__PROBLEM TO SOLVE__:
A verbatim reproduction of the lines below, from the line containing "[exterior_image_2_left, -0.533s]" through the line containing "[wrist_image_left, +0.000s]", both ends included, is the whole required output.

-=-=-=-=-

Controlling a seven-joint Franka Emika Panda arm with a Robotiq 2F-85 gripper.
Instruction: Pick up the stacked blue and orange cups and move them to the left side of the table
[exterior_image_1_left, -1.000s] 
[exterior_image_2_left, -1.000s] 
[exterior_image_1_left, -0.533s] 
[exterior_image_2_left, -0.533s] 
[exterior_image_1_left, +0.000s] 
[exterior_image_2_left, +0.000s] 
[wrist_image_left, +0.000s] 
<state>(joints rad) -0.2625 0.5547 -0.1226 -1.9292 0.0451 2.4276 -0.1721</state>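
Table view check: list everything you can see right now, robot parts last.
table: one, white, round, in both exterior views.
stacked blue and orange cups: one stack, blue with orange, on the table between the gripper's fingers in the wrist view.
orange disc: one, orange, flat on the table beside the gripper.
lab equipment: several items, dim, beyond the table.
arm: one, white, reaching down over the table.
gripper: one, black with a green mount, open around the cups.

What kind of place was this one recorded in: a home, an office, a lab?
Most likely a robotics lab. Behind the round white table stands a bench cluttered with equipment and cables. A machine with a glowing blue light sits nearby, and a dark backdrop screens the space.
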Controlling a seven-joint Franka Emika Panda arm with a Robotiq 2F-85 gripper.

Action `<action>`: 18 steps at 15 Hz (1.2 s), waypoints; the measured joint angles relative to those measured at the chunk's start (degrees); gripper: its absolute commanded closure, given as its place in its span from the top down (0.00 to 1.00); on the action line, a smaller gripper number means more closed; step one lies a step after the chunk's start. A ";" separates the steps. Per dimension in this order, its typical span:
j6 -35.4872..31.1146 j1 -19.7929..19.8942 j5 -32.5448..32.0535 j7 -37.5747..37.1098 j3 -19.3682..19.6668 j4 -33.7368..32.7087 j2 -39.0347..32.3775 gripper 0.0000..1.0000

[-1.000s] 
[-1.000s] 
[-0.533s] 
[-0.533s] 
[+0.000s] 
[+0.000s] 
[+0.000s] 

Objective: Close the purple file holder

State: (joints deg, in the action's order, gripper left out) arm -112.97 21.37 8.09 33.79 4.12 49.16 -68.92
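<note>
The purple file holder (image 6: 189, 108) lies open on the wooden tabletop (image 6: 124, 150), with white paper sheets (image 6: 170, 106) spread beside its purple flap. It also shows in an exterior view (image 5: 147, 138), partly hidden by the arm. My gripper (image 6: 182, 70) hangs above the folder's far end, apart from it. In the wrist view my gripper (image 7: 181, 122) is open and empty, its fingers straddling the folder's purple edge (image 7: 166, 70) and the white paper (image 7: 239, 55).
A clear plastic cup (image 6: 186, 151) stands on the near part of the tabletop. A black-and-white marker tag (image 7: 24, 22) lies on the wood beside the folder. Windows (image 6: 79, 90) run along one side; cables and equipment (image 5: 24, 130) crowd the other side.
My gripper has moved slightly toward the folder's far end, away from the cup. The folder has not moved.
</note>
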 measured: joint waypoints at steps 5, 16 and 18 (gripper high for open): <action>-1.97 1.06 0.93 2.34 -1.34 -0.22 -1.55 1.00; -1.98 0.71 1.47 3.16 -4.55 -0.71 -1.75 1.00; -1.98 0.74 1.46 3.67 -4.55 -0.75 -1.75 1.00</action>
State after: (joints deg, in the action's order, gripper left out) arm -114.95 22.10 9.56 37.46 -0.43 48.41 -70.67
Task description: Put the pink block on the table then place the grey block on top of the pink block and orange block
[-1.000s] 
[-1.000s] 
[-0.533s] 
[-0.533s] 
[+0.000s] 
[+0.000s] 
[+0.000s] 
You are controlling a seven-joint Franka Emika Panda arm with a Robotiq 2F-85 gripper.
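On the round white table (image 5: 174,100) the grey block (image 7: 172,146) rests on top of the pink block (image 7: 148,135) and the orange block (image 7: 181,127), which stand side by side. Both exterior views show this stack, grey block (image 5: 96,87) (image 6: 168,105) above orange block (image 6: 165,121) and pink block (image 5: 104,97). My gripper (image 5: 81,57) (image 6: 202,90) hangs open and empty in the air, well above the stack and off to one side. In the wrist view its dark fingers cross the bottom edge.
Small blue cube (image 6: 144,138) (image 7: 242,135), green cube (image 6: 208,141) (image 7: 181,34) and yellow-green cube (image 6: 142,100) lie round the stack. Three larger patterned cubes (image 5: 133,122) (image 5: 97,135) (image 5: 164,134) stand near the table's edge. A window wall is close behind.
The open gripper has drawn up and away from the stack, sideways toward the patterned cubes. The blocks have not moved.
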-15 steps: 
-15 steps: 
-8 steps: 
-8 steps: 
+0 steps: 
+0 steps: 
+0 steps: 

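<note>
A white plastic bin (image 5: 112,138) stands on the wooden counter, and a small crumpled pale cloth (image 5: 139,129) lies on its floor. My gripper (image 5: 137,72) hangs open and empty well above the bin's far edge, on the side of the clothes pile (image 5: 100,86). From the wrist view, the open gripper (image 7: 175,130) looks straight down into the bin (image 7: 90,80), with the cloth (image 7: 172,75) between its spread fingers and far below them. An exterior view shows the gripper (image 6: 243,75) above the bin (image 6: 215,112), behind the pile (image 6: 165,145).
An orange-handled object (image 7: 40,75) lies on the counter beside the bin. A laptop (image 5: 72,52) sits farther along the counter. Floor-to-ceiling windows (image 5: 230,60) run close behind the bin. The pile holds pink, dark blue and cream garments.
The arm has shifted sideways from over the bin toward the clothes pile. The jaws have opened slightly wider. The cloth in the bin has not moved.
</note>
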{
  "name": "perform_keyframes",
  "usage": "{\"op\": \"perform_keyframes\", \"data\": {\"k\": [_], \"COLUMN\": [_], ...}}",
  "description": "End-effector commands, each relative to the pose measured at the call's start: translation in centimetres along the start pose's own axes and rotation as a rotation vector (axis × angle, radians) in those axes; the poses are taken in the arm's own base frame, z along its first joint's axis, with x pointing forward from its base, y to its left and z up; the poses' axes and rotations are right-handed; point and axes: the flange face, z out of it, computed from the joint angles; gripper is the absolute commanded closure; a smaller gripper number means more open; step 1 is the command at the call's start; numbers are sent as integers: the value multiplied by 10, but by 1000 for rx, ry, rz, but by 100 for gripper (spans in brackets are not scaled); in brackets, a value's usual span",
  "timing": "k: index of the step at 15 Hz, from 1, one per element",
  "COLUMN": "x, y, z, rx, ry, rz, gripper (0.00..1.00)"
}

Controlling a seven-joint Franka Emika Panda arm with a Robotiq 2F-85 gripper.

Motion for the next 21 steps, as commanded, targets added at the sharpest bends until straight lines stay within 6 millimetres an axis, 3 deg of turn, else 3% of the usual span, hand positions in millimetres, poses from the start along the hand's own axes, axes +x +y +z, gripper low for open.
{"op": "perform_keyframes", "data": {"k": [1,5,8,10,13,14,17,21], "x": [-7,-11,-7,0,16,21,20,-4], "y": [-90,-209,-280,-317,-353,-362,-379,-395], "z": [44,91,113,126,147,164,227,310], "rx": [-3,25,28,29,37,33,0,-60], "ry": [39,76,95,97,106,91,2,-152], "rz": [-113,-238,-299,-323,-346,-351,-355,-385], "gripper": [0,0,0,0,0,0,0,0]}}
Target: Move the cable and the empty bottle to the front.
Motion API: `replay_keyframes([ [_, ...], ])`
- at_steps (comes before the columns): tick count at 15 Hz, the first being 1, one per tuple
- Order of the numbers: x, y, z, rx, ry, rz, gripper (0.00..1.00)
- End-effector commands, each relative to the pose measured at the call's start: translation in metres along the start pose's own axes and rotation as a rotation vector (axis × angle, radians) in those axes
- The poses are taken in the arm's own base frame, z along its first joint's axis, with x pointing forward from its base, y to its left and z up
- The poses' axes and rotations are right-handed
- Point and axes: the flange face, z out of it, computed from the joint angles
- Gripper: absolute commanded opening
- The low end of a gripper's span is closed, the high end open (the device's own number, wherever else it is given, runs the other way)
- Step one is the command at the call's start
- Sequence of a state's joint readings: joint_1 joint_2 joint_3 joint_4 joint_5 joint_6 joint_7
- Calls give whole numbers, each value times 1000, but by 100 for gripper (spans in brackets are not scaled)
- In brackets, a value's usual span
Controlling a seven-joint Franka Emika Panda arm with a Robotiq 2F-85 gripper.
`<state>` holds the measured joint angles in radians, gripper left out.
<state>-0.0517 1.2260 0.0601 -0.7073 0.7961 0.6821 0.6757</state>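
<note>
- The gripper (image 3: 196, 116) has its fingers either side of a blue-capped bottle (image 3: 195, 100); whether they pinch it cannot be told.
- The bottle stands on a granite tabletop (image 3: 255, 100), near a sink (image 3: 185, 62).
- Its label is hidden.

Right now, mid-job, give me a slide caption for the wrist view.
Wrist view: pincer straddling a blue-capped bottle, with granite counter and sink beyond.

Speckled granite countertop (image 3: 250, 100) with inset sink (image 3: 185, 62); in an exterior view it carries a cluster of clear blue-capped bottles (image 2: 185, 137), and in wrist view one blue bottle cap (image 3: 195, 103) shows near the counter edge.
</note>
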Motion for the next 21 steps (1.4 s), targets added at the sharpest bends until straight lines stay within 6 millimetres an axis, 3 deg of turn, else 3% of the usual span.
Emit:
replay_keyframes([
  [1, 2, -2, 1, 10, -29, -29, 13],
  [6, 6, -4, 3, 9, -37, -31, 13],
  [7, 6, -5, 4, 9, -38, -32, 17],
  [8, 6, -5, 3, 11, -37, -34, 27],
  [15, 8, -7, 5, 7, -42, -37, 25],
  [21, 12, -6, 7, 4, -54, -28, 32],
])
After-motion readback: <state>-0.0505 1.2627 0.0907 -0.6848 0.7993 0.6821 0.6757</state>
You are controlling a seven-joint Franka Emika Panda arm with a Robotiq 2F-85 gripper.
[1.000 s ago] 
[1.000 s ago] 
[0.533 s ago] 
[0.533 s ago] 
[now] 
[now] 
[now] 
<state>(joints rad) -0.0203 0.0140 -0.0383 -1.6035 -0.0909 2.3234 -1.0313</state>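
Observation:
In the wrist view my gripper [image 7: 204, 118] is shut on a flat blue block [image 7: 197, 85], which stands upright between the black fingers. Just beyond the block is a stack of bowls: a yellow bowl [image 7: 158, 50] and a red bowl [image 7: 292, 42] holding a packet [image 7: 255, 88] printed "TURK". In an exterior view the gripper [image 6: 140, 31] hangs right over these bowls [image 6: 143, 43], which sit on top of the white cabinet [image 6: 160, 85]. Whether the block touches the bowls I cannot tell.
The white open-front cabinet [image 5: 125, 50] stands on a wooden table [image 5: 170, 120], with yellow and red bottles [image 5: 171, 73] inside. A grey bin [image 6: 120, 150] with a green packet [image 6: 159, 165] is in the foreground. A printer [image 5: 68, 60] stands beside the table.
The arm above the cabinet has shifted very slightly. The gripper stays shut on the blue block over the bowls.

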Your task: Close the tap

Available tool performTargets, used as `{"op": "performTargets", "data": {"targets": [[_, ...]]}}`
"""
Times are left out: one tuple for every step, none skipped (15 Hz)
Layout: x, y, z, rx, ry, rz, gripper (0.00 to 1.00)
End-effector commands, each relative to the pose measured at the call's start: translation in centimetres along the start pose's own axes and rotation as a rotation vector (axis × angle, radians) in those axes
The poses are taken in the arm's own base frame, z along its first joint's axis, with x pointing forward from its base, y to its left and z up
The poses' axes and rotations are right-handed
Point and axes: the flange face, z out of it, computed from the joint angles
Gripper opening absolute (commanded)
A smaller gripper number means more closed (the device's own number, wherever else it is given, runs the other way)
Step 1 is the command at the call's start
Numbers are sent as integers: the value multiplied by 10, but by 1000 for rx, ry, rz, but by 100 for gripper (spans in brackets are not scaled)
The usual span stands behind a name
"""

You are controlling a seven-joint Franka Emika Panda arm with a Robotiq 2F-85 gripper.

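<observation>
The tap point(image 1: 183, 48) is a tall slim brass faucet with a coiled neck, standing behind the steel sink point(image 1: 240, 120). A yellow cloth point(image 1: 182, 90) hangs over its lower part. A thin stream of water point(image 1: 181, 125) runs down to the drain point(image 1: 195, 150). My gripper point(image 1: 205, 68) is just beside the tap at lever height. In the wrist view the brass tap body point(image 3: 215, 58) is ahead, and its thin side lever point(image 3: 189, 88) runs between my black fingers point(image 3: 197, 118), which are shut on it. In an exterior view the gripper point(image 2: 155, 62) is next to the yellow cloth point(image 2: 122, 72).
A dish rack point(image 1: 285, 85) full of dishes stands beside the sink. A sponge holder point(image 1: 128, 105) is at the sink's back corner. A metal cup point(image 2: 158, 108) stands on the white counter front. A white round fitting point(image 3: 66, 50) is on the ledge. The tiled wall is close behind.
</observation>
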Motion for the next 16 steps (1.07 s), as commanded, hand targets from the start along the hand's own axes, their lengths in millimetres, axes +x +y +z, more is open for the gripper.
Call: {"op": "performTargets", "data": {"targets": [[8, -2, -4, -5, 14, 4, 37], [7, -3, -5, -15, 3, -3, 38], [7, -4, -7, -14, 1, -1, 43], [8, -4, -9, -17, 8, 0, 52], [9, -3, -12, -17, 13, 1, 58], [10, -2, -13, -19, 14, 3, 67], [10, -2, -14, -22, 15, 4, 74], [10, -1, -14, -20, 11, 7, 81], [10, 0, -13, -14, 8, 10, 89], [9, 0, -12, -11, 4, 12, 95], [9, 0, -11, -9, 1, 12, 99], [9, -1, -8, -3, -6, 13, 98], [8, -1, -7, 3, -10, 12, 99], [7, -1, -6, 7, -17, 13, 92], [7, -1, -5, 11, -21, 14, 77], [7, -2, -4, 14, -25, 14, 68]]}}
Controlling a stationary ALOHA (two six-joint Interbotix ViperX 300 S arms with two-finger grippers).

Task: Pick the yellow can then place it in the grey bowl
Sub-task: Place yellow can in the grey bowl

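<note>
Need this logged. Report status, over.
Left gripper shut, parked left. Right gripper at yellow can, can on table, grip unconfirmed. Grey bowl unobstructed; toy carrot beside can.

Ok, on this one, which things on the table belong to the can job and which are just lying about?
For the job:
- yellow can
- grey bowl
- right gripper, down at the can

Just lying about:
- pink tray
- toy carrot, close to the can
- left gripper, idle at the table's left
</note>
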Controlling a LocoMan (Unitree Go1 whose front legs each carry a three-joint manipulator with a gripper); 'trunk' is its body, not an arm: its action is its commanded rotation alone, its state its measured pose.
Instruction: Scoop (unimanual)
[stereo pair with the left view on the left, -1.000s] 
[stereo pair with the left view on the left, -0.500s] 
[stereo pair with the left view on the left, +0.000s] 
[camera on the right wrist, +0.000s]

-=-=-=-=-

__ANSWER TO THIS EXERCISE__:
[exterior_image_2_left, -0.533s] 
[exterior_image_1_left, +0.000s] 
[exterior_image_2_left, +0.000s] 
[wrist_image_left, +0.000s] 

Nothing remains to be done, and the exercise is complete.